Two full days cover the essential things to do in Antibes without rushing. Day one fits the Old Town, the Picasso Museum and the Marché Provençal, while day two covers Cap d’Antibes beaches and the Sentier du Littoral coastal walk.
Is Antibes worth visiting?
Yes, Antibes combines a walled medieval Old Town, the original Picasso Museum and free public beaches within a 20-minute walk of each other. Few towns on the Riviera pack this much variety into such a small, walkable footprint.
What is the best time to visit Antibes?
May, June and September offer the best balance of warm weather and manageable crowds. Sea temperatures reach a swimmable 20°C by June and stay near 23°C through September, while July and August bring the highest prices and longest museum lines.
Is Antibes expensive for tourists?
Antibes runs cheaper than Cannes or Nice for food and beaches, since most of its coastline is free public access rather than paid beach clubs. Expect to spend €70–€100 a day on a budget covering meals, museum entry and local transport.
Is Antibes better than Cannes for a day trip?

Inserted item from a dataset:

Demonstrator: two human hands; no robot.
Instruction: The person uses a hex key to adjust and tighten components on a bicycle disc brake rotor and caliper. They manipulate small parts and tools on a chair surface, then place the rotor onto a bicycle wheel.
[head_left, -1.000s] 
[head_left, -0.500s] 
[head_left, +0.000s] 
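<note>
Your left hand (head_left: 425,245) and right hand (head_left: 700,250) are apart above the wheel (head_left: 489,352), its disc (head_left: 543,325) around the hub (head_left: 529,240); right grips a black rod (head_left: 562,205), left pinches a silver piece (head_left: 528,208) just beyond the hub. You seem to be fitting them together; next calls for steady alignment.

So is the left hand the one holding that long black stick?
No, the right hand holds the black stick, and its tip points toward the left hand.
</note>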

Antibes offers more free, walkable sightseeing than Cannes, including its ramparts, market and beaches, while Cannes leans toward beach clubs and film-festival glamour with a higher price tag. A day trip from Nice to Antibes takes 25 minutes by train, making it the more budget-friendly stop of the two.
Final Thoughts
The strongest reason to prioritize things to do in Antibes over other Riviera stops is density a walled Old Town, an original Picasso studio and free swimmable beaches all sit within a 20-minute walk of each other. Most towns on this coast make you choose one of those experiences. Antibes gives you all three before lunch. Walk the ramparts near Boulevard James Wyllie at 7 p.m., when the light turns gold over the water and the tour buses have already left for Nice stay until the church bells at Notre-Dame de la Platea mark the hour.